Product Manager As A Career Choice
- Amruta Bhaskar
- Aug 27, 2020
- 0 comentario (s)
- 1776 Puntos de vista
Data product managers haven’t been around for very long, but they are a special kind of managers. We still hear and use “product manager” more often, but the role has evolved over the years. Because of the massive changes in the tech and business landscapes, product managers deal with more information than they used to. Sometimes people say “product manager” when they talk about “data product manager” without really knowing the difference. So what’s the distinction? Data.
What is a product manager?
The product manager is the product expert. Everything from ideation and research to design and performance analysis is all part of the job. Product management means being a jack of all trades and managing every stage of the product life cycle. That means any and all details about the product are the product manager’s responsibility. Additionally, product managers must also be able to communicate the product internally and to customers. And if all goes well, you’ll have a successful product launch.
What makes a data product manager different?
Think of it this way: All data product managers are product managers, but not all product managers are data product managers. Both roles require market research and testing viability, developing strategies, and product development, almost everything a general product manager does. But the data product manager does something the general product manager does not. The key difference is the use of data.
From the beginning, data is the foundation, product, and the goal. A data product manager delves deeper into big data, using algorithms and statistics to produce a final product and then analyze the data produced by the product. The position combines many roles but doesn’t favour any single one. Programming, designing, engineering, and other skills are all encompassed into this manager role. It’s this combination that produces an expert manager who can handle every stage of development.
Data related skills like algorithms, machine learning, and UI/UX are skills not used with simple products but are a must for data products. This is what makes the data product manager such a desirable and necessary employee.
Usually, a Data Science team is composed of senior people, it is very common to have Masters or PhDs in the composition. These professionals tend to be lone wolves, they like to do everything on their own and have strong, inflexible opinions. The PM here needs to manage it acting as a strong facilitator. Always keeping the team environment healthy during the ceremonies, allowing everyone to talk and helping to conduct discussions to avoid endless rounds of argument, sometimes it takes an external Decider to close a discussion loop— it’s important to keep track of time in conversations or they will extend a lot. Being able to discuss with the same vocabulary as these professionals become very important here, reinforcing the need for technical data knowledge.

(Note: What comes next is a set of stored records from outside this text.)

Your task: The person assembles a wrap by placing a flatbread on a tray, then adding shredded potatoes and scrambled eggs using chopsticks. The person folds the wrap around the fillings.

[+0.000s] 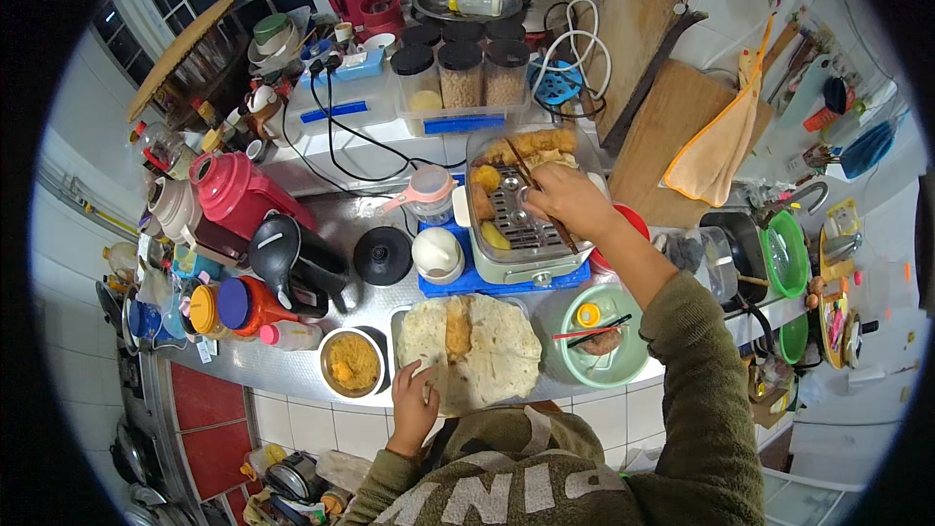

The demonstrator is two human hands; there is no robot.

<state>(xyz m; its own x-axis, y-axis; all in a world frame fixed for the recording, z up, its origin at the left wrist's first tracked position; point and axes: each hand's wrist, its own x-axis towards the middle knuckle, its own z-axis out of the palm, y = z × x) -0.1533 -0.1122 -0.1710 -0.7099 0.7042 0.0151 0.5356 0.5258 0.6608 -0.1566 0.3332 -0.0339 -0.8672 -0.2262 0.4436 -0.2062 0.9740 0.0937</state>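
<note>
My right hand (pixel 567 200) grips a pair of brown chopsticks (pixel 523 166) over an electric steamer (pixel 526 271). On the steamer's slotted metal rack (pixel 513 209) lie a long golden fried piece (pixel 534 143) along the back and several smaller yellow and brown pieces at the left. Closer to me, a large thin flatbread (pixel 502 346) is spread over a tray, with a golden fried roll (pixel 458 329) lying upright on it, left of its middle. My left hand (pixel 416 404) is at the flatbread's lower left edge, fingers apart. Whether they press on it is hard to tell.
Left of the flatbread stands a bowl of yellow shredded food (pixel 353 362); right, a green basin (pixel 606 331). A black kettle (pixel 295 263), jars and flasks crowd the left. An egg cooker (pixel 437 255) stands beside the steamer. Black cords (pixel 341 136) cross the back ledge.
</note>
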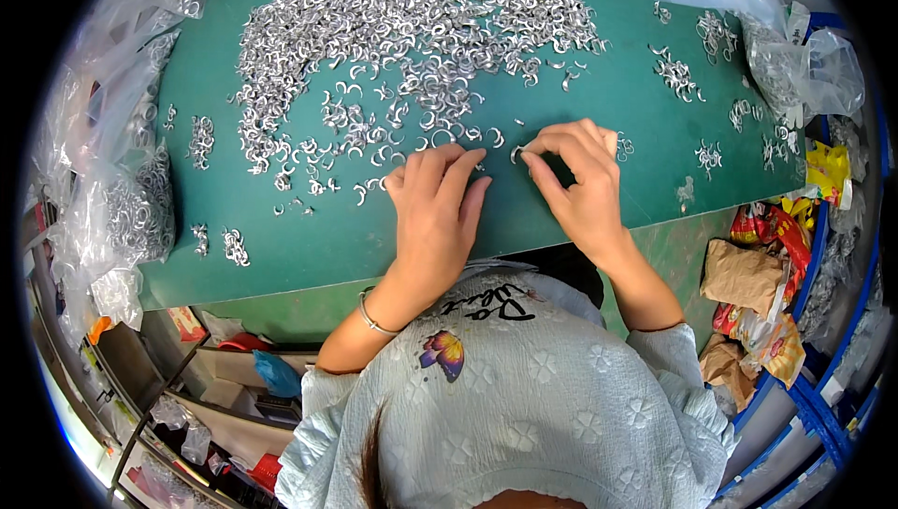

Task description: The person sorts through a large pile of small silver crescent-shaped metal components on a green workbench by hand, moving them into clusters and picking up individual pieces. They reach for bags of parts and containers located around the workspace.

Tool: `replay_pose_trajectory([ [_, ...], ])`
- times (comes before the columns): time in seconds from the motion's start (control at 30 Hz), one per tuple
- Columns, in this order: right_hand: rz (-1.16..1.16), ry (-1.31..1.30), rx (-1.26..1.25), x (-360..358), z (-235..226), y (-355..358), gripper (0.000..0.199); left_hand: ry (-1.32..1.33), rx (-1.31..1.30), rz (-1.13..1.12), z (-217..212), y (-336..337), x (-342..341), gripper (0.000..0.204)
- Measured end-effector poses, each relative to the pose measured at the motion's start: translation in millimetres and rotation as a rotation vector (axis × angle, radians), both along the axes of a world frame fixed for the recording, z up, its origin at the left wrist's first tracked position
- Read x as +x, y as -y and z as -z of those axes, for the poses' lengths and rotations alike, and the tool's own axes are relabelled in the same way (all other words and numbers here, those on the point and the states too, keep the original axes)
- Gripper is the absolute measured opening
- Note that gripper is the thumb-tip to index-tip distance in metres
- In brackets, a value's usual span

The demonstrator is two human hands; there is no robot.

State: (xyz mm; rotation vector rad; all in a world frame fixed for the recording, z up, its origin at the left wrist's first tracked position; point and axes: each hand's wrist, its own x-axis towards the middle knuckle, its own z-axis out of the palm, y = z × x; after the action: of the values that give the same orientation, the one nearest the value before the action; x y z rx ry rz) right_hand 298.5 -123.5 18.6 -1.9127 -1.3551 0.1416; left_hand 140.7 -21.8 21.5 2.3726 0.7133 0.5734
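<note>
My right hand (585,181) pinches a small C-shaped metal piece (514,154) between thumb and forefinger, just above the green tabletop (318,256). To its left, my left hand (435,210) rests with bent fingertips on the near fringe of a large heap of silvery curved pieces (412,4). Its thumb and forefinger are apart, and a tiny bit of metal shows by the forefinger tip. Whatever lies under its other fingertips is hidden. Another loose curved piece (495,138) lies between the two hands. A small cluster of pieces (625,146) sits just beyond my right hand.
Small clusters of pieces (708,157) dot the table's right side, and others (235,247) the left. Clear plastic bags of metal pieces (140,210) stand along the left edge, with another bag (814,69) at the right. Below right, a brown paper bag (744,275) lies among packets.
</note>
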Motion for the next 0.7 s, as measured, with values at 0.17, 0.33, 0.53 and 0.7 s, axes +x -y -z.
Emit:
replay_pose_trajectory([
  [0.17, -0.011, 0.113, -0.044, -5, -3, -6, 0.023, 0.003, 0.031, 0.005, -1, 2, 3, 0.035],
  [0.33, -0.064, 0.120, -0.093, -2, 6, -3, 0.027, -0.037, 0.087, -0.008, 9, 2, 6, 0.029],
  [0.53, 0.061, -0.395, 0.039, 1, -11, 3, 0.017, 0.025, 0.086, 0.048, 9, 1, 13, 0.023],
  [0.7, 0.164, -0.761, 0.268, 13, 0, 11, 0.017, -0.029, 0.082, 0.107, 4, 4, 25, 0.028],
])
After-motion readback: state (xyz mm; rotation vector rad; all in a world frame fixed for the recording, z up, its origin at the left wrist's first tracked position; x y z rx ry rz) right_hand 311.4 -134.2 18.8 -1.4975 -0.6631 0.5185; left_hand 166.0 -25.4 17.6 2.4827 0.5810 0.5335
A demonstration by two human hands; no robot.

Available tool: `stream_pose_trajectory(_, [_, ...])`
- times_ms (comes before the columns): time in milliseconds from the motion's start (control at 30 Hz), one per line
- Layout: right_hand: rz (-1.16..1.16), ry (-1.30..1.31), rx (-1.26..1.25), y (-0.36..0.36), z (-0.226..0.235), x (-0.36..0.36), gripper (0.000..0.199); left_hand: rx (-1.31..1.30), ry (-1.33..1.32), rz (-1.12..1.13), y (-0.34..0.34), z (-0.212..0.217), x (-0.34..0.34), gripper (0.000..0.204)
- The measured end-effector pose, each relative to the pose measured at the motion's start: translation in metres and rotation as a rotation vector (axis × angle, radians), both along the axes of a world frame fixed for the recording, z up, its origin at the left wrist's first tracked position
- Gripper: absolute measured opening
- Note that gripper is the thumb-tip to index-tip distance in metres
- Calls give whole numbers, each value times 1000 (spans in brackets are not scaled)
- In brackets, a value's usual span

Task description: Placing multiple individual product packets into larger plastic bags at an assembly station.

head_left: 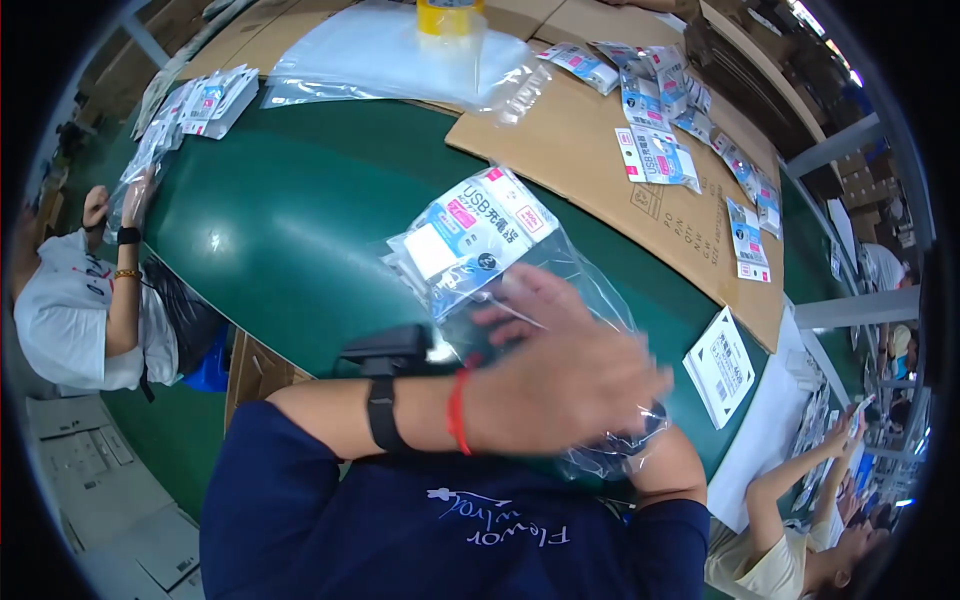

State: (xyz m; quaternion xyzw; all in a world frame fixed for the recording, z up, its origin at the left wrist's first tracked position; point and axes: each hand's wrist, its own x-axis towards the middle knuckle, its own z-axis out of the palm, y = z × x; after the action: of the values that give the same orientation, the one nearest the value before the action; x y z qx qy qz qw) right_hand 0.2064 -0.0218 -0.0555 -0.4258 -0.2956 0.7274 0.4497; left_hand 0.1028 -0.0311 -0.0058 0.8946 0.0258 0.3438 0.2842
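Note:
A stack of white, blue and pink retail packs (478, 240) lies tilted on the green table, in a clear plastic bag (590, 268) that trails down toward me. My left hand (575, 385) reaches across to the right, over the loose part of the bag, its fingertips smeared by motion. A black strap and a red band circle that wrist. Beyond it my right hand (540, 300) lies over the bag beside the stack's lower edge, fingers apart and slightly blurred. The left hand and forearm hide most of the right wrist.
Loose packs (660, 155) lie scattered on a cardboard sheet (590, 175) at right. Clear bags (375, 55) and a yellow tape roll (450, 18) lie at the back. A white label card (720, 368) sits near the right edge. A co-worker (85, 300) handles bagged packs at left.

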Motion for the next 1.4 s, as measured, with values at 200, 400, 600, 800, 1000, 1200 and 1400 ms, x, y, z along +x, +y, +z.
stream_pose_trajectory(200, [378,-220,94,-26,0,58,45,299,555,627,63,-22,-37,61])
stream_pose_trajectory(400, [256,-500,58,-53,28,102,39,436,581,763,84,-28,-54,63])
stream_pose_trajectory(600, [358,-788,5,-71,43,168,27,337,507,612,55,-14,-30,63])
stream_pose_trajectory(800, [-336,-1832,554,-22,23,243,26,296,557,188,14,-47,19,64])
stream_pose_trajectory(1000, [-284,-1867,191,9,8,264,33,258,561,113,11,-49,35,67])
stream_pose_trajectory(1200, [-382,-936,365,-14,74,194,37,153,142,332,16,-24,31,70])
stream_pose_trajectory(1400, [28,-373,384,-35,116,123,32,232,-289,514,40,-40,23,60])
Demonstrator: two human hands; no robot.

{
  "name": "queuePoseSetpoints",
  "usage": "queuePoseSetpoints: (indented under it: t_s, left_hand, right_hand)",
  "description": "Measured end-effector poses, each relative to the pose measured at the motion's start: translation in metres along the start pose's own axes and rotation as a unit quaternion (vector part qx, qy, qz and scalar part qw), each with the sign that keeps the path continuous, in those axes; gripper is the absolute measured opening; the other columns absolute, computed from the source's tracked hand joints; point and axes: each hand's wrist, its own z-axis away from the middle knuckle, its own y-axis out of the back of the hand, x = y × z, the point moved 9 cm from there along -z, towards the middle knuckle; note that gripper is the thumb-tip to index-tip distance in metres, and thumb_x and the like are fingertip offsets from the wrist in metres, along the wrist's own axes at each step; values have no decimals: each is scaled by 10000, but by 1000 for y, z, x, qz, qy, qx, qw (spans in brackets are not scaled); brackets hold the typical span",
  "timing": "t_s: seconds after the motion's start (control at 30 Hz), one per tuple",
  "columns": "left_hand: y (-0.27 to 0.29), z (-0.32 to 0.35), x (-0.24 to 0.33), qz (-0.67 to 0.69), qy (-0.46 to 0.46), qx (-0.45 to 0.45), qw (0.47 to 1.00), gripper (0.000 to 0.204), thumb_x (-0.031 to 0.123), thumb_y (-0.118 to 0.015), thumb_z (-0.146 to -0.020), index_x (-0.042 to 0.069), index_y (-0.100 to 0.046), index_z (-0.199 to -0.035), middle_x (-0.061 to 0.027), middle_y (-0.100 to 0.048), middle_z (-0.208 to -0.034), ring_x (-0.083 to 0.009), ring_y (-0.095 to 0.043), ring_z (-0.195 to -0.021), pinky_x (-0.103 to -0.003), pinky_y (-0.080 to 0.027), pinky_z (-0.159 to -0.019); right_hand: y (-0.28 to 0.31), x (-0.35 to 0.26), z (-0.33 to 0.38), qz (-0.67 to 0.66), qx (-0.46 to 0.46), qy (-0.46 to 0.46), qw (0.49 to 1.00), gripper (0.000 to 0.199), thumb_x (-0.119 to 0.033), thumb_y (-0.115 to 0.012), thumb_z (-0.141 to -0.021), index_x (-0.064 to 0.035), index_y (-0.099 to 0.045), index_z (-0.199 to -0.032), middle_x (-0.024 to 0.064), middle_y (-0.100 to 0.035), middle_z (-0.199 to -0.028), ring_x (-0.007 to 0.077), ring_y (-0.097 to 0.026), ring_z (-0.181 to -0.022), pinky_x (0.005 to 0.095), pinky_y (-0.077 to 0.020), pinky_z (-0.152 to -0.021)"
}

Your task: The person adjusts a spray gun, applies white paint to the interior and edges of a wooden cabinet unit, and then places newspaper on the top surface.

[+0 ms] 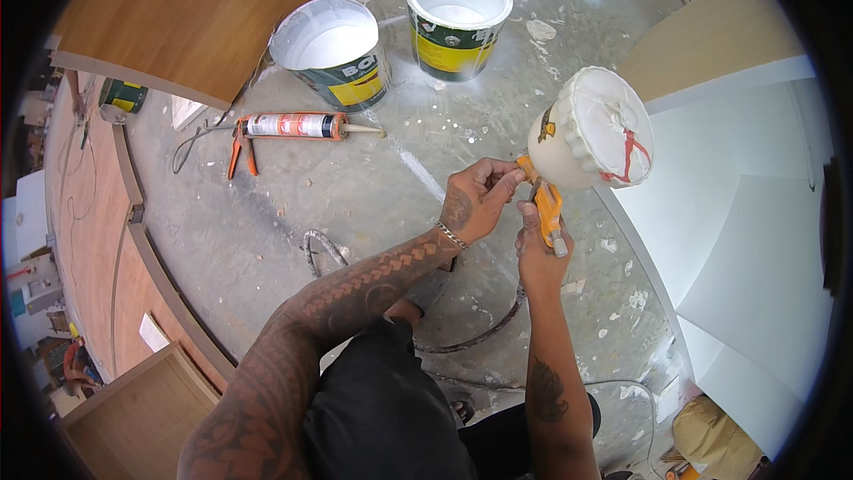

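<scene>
My right hand [542, 249] is wrapped round the grip of an orange spray gun [550, 211], held up in front of me above the floor. On top of the gun sits a white paint cup [555, 144] with a ribbed lid, smeared with white paint and a red streak. With thumb and fingers closed, my left hand [481, 198] pinches the orange nozzle end of the gun. Its fingertips partly cover what they touch there. A dark hose [480, 335] curves along the floor below my hands.
Two paint-smeared buckets, one on the left [330, 53] and one on the right [458, 18], hold white paint. An orange caulking gun [293, 126] with a cartridge lies left of them. Wooden panels [195, 9] stand far left, and a white cabinet [737, 213] flanks my right side.
</scene>
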Motion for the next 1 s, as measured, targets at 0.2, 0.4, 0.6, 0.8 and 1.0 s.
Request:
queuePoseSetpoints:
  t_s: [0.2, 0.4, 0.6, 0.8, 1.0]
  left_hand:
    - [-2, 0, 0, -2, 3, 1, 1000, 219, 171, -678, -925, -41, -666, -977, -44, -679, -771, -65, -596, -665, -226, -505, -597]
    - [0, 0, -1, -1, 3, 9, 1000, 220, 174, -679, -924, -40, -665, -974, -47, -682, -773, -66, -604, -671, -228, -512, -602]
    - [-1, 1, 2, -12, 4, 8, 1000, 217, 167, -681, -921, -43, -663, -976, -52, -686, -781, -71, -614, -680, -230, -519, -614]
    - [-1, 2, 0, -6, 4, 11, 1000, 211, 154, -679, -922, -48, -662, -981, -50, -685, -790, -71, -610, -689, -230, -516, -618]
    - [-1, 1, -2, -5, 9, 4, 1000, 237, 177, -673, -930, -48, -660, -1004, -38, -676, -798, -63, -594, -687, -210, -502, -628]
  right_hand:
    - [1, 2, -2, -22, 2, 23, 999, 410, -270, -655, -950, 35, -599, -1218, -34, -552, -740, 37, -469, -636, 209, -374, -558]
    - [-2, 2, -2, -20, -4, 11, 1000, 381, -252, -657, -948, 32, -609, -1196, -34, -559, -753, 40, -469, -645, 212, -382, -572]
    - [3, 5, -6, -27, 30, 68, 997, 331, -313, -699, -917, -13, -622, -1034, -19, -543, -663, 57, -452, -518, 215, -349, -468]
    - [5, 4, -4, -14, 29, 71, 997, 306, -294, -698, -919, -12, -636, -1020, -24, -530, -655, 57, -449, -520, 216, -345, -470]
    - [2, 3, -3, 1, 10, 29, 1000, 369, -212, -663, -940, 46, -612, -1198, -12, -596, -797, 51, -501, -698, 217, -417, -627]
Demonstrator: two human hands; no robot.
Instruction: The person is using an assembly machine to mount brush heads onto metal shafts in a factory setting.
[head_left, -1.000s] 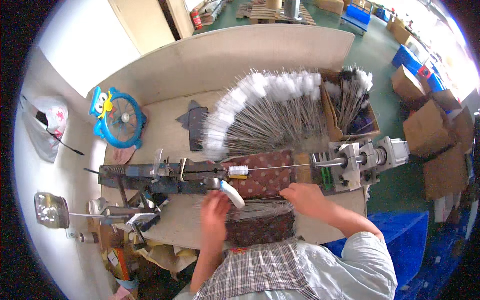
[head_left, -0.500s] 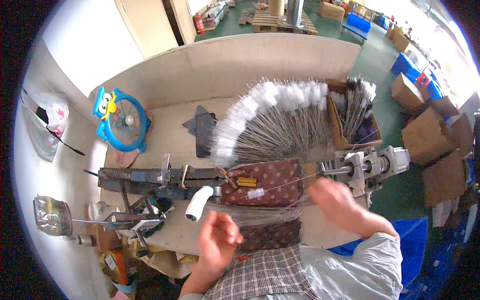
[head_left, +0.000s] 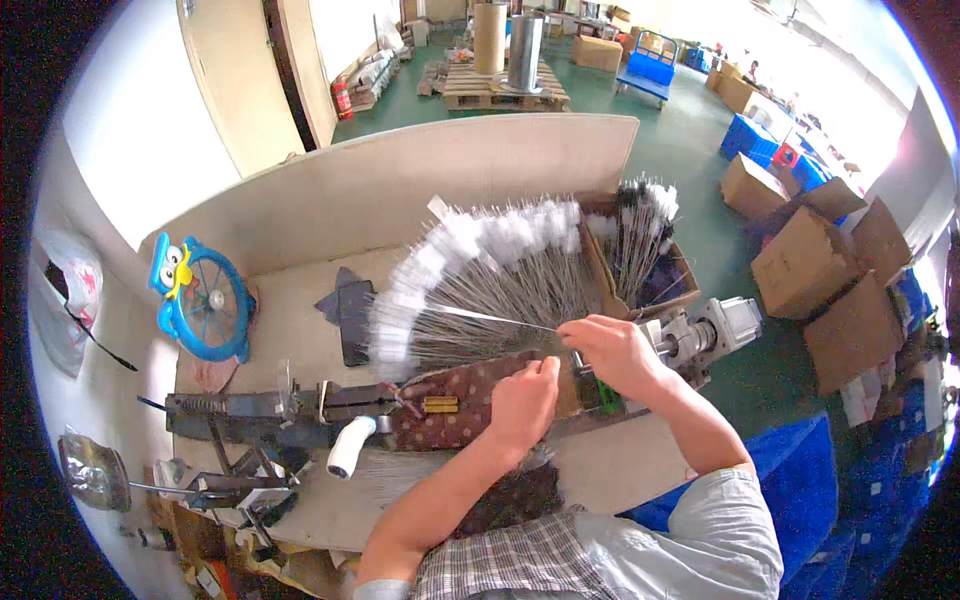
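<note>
While the right hand [head_left: 618,352] pinched the near end of one thin wire brush [head_left: 470,316] between its fingers, the left hand [head_left: 522,402] rested half closed on the patterned cloth [head_left: 470,410], just beside the right one; what it held, if anything, I could not tell. The brush lay across the fan of brushes [head_left: 480,290] on the bench [head_left: 300,350], its white tip toward the left, and its end was close to the chuck of the motor [head_left: 705,335]. I judged that the step was feeding one brush stem into the machine; the next move would ask to line the stem up straight with the chuck, without bending it.

Counted: one brush in hand, one motor, one white handle [head_left: 348,450] on the long metal jig [head_left: 260,410], one blue owl-shaped fan [head_left: 200,300], and one box [head_left: 640,260] of more brushes. The brushes in the fan were too many to count.
</note>
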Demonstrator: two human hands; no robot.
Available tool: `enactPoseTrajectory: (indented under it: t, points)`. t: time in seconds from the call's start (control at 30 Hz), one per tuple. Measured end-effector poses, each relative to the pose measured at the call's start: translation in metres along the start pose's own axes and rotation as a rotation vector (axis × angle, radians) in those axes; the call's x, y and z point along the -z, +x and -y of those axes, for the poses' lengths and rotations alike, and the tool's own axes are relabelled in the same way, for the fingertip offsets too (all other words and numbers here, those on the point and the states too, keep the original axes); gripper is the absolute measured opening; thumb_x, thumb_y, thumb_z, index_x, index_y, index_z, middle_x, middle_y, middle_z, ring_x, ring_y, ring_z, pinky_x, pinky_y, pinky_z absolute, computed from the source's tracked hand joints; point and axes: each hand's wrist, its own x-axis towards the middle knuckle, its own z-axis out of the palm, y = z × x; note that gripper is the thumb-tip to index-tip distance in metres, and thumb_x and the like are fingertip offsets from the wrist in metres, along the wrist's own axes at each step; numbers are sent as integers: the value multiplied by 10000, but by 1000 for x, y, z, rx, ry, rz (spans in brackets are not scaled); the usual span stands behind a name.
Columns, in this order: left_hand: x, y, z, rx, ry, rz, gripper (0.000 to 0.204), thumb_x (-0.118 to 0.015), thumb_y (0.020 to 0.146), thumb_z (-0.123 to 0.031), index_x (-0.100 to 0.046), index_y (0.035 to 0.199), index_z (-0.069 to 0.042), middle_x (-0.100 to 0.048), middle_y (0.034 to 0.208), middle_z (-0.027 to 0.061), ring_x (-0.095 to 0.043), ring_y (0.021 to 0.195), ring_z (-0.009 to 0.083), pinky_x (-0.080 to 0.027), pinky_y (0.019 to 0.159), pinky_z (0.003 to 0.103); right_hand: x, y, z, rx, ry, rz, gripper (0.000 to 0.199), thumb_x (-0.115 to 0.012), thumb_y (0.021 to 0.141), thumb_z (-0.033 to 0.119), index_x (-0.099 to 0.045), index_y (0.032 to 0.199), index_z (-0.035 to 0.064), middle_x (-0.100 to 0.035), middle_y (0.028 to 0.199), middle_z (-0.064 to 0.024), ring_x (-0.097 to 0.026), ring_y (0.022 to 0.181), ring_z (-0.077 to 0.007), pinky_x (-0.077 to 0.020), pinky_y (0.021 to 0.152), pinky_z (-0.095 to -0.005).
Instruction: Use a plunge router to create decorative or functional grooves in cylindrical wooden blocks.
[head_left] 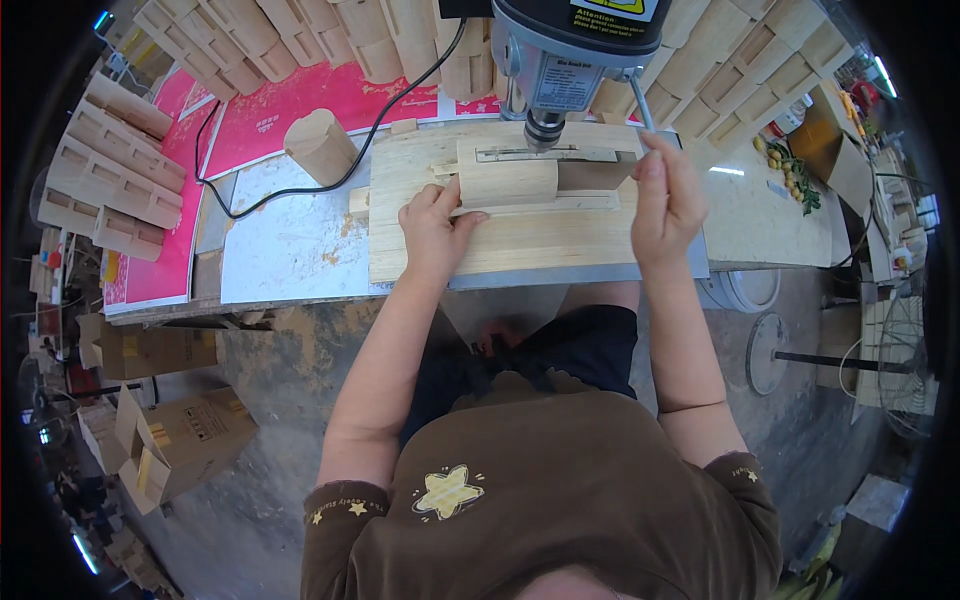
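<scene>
My left hand presses on the wooden block lying on the surface's plank jig under the drill chuck, while my right hand grips the drill's lever.

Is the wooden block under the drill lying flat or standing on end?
Lying flat. The wooden block rests on its side on the board beneath the drill chuck, with the left hand pressed against its near edge.
</scene>
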Motion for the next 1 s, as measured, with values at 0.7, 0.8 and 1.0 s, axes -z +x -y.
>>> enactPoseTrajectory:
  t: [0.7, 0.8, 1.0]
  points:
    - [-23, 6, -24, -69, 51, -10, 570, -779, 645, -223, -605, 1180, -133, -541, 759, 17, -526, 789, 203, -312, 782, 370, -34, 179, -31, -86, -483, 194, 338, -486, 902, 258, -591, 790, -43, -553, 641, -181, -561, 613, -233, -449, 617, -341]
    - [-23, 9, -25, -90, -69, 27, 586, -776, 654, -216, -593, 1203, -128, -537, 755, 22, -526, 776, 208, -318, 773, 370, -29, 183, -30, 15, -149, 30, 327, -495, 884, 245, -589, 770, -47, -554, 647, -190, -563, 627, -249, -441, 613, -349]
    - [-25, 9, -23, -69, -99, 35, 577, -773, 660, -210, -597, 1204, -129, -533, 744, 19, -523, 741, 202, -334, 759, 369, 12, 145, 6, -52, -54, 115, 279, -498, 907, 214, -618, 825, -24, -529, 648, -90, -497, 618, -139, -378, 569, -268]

The life cycle of data products is different, development processes must also be adapted. The first distinction occurs in the modelling phase, where a solution must be proposed to the problem. Here, the team needs to choose some statistical (or ML) model to solve the problem, but this process involves a lot of research and experimentation, which makes the time indefinite. This step makes it more difficult to use some agile methodologies. It is important for the PM to give space for scientists to work autonomously, but to avoid losing too many time and over-engineering I recommend setting checkpoint deadlines. It is possible to use an adapted Scrum with Sprints for example, and at the end of each Sprint the partial modelling results are presented and re-discussed or re-prioritized.